Bush may be Backing Away from Road Map
By Guy Dinmore
September 06, 2003

Colin Powell, US secretary of state, reiterated this week that the US remained "fully engaged" in efforts to pursue the diplomatic "road map" for peace between Israel and the Palestinians.

But against a background of resumed Palestinian suicide bombings and Israel's "targeted killings", some officials say the White House is stepping back from the process.

President George W. Bush is unlikely, they say, to take the risk of pursuing a strong personal commitment as he embarks on the 2004 presidential election campaign. Indeed, one official said this week that the president's personal involvement was already over.

Mr Bush can point to the Middle East summits he held in June and his meetings in late July in Washington with Ariel Sharon, the Israeli prime minister, and Mahmoud Abbas of the Palestinian Authority.

"You have not seen any recent phone calls," the official said. "This is not the time to take on the Jewish lobby," he added, referring to next year's election.

In her last big statement on the issue on August 25, Condoleezza Rice, national security adviser, said a week after a devastating suicide bus bombing in Jerusalem that Mr Bush remained committed to the course he laid out at the Red Sea summits. But she prefaced her remarks with the demand that Palestinian "terrorist networks" be dismantled.

Inter-agency foreign policy disputes have also handicapped the US effort.

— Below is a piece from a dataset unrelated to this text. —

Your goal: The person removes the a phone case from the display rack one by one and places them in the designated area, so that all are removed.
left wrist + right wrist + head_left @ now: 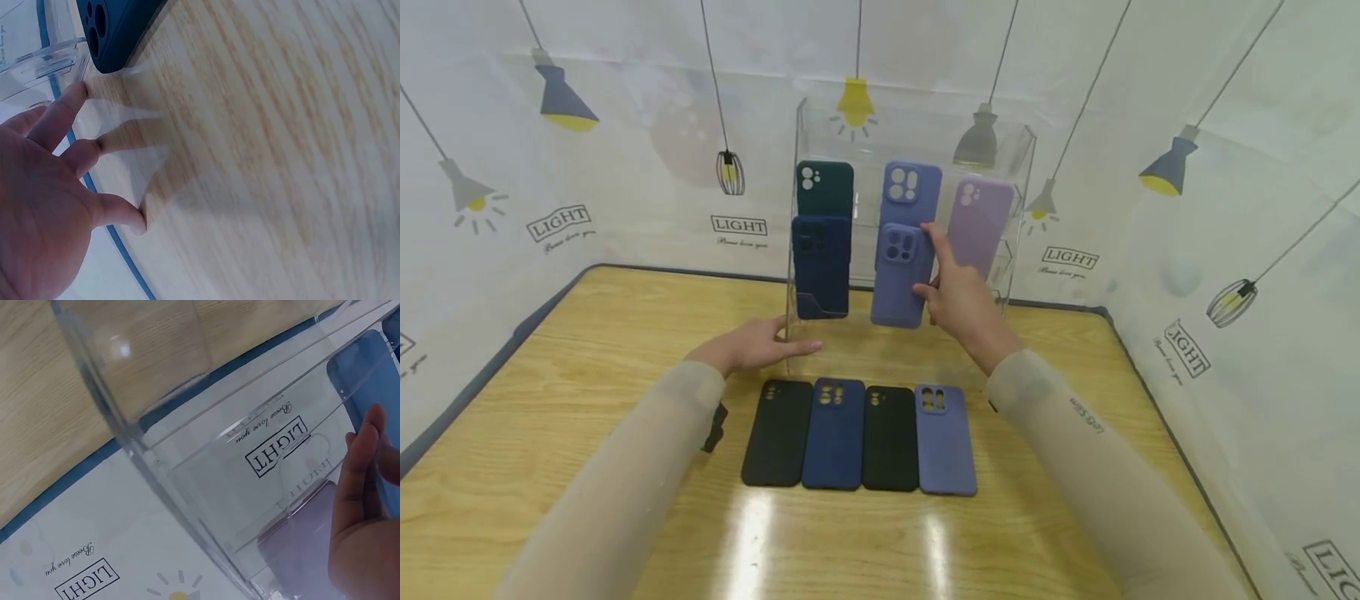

Officials said Richard Armitage, deputy secretary of state, was resisting a request by Ms Rice to go to Israel soon.

The Bush administration is clearly assigning blame for collapse of the tentative peace moves to the Palestinians, and in particular Yassir Arafat, the Palestinian Authority president.

Richard Boucher, State Department spokesman, said the US was still working with both sides on a variety of issues, adding ". . . I think we've left the emphasis right now where it belongs, which is on the Palestinians taking control of their security situation, moving against the terrorist groups".

Martin Indyk, Brookings Institution analyst and former US ambassador to Israel, now agrees with Mr Arafat that the road map is "dead". Mr Bush, he said, was tied up with Iraq and was "walking away" from the process.

Mr Indyk said Mr Abbas lacked the capacity to deal with militant groups, and first needed Israeli steps, such as troop withdrawals and prisoner releases, to give him the popular support he needed to take action. But Israel wanted the crackdown first.

"It was a vicious circle the US failed to break," he said. "It's been hard to fathom what we've been doing over the past couple of months."